Exercise objective: Please copy every line of the data in which the string "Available" appears.

Dataset records:

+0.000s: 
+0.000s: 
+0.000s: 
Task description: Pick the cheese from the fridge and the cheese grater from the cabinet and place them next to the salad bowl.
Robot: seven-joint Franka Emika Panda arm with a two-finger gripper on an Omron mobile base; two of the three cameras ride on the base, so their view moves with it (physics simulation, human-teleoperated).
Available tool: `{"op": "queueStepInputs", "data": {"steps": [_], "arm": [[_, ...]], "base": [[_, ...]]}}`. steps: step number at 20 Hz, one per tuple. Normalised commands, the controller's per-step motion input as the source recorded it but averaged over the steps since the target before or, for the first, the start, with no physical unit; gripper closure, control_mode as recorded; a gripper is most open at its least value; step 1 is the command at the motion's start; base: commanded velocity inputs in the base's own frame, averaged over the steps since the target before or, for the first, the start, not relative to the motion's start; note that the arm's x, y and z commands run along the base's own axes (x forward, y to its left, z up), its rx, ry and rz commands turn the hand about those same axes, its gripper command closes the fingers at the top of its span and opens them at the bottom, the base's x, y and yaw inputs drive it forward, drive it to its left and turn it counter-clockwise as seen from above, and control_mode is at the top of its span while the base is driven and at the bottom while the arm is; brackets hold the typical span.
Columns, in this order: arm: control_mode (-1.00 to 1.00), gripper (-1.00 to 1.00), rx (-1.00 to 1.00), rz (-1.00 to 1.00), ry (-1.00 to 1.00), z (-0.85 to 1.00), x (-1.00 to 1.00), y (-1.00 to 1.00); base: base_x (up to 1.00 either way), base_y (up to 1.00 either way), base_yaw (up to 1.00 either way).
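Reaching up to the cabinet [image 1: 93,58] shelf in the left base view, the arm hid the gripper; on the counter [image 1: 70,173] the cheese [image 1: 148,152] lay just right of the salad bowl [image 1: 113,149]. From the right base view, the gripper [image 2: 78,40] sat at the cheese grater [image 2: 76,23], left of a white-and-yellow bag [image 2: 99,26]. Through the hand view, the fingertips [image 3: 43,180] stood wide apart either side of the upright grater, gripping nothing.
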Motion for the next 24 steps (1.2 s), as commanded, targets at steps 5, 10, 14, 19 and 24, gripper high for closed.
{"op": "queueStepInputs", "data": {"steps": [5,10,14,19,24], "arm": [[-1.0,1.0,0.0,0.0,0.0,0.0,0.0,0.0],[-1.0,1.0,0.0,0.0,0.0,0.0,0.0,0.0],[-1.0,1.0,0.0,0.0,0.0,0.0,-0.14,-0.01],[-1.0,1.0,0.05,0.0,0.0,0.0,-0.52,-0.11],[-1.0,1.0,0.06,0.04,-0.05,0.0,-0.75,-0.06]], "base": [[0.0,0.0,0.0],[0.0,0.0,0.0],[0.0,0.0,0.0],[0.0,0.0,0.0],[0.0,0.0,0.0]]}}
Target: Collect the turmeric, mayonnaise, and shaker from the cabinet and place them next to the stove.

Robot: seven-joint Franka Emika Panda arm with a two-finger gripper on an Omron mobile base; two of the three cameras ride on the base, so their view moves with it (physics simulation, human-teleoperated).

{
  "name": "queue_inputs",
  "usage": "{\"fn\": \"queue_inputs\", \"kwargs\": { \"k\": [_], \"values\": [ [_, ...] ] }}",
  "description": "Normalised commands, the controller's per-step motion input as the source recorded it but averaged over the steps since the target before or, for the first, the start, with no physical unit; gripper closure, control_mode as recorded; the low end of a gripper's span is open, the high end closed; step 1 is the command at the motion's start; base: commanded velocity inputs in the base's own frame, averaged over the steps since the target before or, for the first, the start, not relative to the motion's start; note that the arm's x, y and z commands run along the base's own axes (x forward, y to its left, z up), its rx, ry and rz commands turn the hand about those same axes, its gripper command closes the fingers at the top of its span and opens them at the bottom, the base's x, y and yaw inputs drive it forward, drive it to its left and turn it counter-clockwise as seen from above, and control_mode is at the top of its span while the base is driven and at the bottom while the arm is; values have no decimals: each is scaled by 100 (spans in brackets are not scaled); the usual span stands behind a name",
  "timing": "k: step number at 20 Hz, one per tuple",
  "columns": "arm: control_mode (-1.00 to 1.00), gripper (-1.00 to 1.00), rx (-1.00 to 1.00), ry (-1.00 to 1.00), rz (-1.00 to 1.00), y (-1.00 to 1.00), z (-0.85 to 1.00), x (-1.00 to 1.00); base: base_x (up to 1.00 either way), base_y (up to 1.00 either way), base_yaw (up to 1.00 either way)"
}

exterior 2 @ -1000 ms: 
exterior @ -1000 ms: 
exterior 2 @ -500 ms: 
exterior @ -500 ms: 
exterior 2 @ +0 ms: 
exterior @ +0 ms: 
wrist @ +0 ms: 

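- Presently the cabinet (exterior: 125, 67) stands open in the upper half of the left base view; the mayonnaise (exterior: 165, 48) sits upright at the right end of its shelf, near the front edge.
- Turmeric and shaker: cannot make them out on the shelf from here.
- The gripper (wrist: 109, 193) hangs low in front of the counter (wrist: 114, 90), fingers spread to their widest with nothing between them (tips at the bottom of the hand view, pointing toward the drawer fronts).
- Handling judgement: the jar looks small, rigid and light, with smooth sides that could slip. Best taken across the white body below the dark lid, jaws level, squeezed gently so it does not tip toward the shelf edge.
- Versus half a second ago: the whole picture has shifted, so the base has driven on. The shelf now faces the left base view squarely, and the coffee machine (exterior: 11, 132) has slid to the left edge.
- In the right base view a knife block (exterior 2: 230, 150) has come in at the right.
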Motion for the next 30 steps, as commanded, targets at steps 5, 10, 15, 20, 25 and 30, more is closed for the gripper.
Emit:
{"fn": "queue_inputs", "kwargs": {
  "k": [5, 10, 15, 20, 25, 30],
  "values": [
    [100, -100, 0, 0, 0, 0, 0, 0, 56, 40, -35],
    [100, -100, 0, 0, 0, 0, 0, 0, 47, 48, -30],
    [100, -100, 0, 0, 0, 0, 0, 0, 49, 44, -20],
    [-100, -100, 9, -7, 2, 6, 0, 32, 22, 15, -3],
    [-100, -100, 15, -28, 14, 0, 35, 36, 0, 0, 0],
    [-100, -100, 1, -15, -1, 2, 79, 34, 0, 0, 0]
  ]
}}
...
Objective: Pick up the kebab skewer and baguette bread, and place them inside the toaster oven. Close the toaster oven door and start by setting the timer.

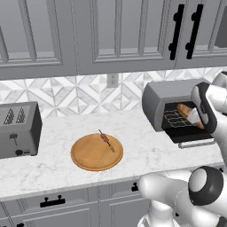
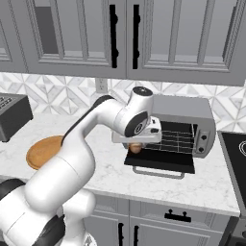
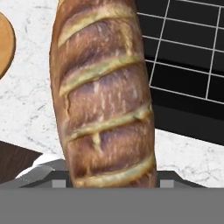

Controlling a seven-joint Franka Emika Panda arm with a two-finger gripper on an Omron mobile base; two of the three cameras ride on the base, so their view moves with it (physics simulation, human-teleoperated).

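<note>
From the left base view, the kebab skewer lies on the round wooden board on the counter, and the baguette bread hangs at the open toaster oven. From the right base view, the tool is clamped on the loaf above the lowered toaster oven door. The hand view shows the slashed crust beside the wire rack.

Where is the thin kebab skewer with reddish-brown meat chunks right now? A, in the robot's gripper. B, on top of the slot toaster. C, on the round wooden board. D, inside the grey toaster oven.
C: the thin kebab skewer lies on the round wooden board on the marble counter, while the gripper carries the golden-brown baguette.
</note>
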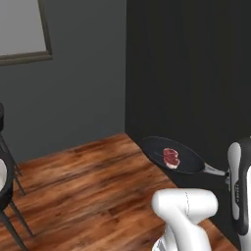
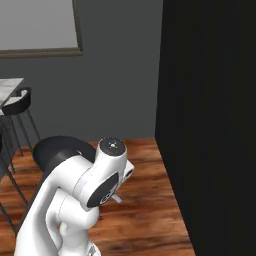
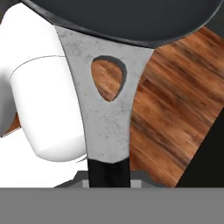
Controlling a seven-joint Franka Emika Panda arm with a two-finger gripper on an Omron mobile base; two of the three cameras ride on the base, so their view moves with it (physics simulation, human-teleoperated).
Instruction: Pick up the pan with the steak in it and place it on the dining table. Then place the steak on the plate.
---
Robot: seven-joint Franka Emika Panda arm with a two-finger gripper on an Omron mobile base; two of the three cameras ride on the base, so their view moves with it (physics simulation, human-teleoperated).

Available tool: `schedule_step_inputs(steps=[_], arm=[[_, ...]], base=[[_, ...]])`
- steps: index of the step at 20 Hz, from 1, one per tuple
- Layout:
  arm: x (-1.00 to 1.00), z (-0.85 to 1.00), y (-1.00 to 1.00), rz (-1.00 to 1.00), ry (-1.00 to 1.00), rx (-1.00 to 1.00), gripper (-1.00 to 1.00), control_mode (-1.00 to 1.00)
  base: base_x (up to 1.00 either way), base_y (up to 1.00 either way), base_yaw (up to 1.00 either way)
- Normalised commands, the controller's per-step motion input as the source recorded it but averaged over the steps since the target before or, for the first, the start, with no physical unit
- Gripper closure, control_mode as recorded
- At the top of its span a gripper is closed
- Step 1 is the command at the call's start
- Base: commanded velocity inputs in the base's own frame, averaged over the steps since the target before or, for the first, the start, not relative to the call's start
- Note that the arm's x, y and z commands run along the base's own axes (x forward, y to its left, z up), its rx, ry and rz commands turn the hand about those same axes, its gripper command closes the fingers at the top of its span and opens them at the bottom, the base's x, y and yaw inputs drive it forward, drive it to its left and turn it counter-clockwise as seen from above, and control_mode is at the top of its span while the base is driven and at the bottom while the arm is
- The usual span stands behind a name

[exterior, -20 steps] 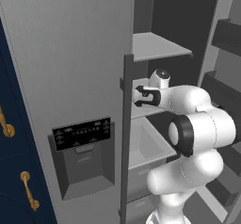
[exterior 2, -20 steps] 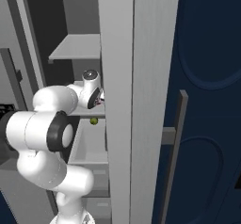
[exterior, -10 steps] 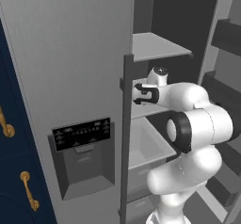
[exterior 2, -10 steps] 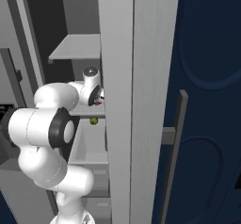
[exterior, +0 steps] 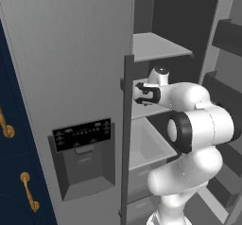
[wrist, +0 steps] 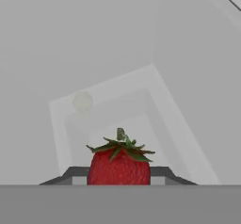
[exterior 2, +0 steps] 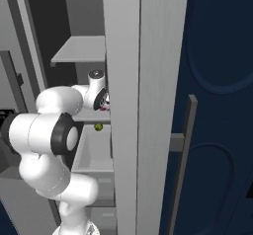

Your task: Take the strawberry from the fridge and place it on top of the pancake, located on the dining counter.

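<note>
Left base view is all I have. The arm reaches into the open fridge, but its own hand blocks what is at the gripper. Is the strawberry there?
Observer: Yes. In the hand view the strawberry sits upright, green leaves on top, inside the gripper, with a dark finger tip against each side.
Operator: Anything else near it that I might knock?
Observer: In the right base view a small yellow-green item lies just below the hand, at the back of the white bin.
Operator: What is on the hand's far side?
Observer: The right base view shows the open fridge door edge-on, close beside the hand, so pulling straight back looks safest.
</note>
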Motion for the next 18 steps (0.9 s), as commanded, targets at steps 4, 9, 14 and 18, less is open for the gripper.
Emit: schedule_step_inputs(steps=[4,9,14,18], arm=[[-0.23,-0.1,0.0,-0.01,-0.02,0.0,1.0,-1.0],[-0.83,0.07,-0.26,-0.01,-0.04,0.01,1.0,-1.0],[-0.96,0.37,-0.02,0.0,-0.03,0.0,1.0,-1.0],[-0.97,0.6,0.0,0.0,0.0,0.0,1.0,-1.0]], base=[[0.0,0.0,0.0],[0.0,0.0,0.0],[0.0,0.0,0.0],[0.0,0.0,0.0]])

Answer to this exercise:
Available tool: `{"op": "queueStepInputs", "data": {"steps": [_], "arm": [[_, ...]], "base": [[_, ...]]}}`. steps: step number at 20 Hz, one per tuple. Normalised commands, the controller's per-step motion input as the source recorded it but averaged over the steps since the target before or, for the first, the start, with no physical unit; gripper closure, control_mode as recorded; a gripper is most open at its least value; step 1 is the command at the motion's start; base: commanded velocity inputs in the base's own frame, averaged over the steps since the target before or, for the first, the start, not relative to the motion's start; note that the arm's x, y and z commands run along the base's own axes (x forward, y to its left, z up), its rx, ry and rz commands turn the hand about those same axes, its gripper command closes the fingers at the top of its span and opens them at the bottom, the base's x, y and yaw inputs drive it forward, drive it to its left and turn it counter-clockwise as seen from above, and control_mode is at the top of its span while the base is driven and at the bottom while the arm is; brackets hold the typical span.
Available tool: `schedule_step_inputs(steps=[_], arm=[[_, ...]], base=[[_, ...]])`

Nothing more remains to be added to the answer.